Task details | Look through the data below and, wherever a line carries the word "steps", please copy that line.

Given records |
....
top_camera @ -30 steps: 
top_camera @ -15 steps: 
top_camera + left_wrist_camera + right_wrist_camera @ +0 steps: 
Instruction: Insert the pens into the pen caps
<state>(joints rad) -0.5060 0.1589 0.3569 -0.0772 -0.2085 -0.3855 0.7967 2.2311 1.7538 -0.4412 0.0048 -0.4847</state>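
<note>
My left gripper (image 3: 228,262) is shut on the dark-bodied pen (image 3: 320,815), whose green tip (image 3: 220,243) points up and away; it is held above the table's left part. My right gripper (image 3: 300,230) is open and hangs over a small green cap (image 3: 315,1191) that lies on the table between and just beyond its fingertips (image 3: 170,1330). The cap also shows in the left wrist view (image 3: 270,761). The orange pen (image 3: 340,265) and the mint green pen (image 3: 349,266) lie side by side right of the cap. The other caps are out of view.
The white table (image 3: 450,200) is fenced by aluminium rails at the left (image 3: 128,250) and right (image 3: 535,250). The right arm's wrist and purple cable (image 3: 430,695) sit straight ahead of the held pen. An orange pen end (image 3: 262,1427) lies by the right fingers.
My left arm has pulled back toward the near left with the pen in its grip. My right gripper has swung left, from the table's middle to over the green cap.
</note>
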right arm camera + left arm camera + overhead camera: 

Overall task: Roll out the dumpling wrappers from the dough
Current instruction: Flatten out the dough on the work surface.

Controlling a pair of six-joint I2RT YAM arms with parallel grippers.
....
Response to this exercise |
top_camera @ -30 steps: 
top_camera @ -15 steps: 
top_camera + left_wrist_camera + right_wrist_camera @ +0 steps: 

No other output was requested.